● Problem details
State the number of lines in the listing below that contain the word "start", and nothing besides.
-------- The data --------
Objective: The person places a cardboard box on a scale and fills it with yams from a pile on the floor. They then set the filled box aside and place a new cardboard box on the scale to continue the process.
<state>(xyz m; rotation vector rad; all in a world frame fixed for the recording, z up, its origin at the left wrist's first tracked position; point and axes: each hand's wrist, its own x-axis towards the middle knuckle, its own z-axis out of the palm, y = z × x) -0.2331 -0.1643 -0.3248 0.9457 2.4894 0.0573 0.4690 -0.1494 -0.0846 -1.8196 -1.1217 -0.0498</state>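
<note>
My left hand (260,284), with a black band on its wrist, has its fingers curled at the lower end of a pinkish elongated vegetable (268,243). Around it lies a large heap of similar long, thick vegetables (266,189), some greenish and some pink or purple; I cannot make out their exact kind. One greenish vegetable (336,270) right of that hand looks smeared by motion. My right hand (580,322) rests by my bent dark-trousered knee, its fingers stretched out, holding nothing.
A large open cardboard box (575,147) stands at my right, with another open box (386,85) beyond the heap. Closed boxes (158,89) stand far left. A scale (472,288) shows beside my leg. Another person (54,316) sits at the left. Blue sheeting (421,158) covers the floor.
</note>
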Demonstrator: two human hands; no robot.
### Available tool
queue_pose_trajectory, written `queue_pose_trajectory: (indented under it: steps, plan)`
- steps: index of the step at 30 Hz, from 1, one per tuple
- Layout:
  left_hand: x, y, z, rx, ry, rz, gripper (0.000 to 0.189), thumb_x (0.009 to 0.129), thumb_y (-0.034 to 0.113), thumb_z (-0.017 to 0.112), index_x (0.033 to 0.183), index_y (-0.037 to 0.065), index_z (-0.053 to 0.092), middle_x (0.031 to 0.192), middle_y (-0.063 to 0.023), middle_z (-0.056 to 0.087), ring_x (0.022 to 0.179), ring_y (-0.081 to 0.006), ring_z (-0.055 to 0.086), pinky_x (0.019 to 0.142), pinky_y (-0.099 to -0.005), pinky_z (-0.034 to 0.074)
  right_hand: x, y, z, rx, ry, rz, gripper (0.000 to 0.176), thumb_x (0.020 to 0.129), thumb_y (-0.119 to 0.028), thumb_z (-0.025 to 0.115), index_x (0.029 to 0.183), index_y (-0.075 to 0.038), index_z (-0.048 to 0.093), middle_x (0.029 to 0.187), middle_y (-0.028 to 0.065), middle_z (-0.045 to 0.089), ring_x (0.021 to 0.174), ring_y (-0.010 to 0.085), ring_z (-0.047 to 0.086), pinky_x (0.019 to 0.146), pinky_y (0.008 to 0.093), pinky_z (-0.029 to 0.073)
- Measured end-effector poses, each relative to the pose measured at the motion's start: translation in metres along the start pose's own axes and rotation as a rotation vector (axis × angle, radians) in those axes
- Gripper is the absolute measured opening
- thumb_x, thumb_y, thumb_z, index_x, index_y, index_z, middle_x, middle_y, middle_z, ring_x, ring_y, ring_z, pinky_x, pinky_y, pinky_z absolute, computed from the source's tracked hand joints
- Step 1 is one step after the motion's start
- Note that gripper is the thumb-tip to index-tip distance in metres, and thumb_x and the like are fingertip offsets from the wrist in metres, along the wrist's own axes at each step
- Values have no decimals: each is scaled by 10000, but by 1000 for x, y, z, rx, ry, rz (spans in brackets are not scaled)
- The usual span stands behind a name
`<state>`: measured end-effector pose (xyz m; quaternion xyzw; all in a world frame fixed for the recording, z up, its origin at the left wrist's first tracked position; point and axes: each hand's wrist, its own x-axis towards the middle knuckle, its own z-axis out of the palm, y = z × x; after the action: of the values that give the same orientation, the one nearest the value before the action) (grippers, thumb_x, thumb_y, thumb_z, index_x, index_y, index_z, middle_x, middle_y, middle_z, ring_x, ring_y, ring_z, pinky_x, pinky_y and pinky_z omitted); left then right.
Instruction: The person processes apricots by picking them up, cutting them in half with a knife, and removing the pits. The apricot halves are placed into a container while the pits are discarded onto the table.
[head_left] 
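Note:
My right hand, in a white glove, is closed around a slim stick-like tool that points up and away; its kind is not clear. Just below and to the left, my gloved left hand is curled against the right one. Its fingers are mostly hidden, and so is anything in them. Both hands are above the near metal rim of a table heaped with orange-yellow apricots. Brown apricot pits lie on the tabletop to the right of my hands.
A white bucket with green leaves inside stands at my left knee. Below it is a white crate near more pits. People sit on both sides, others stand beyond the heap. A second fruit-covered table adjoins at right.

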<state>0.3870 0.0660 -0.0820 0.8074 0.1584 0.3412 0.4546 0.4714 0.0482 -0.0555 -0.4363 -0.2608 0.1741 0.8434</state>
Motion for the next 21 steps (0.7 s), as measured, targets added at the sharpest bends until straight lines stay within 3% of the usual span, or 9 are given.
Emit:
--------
● Result
2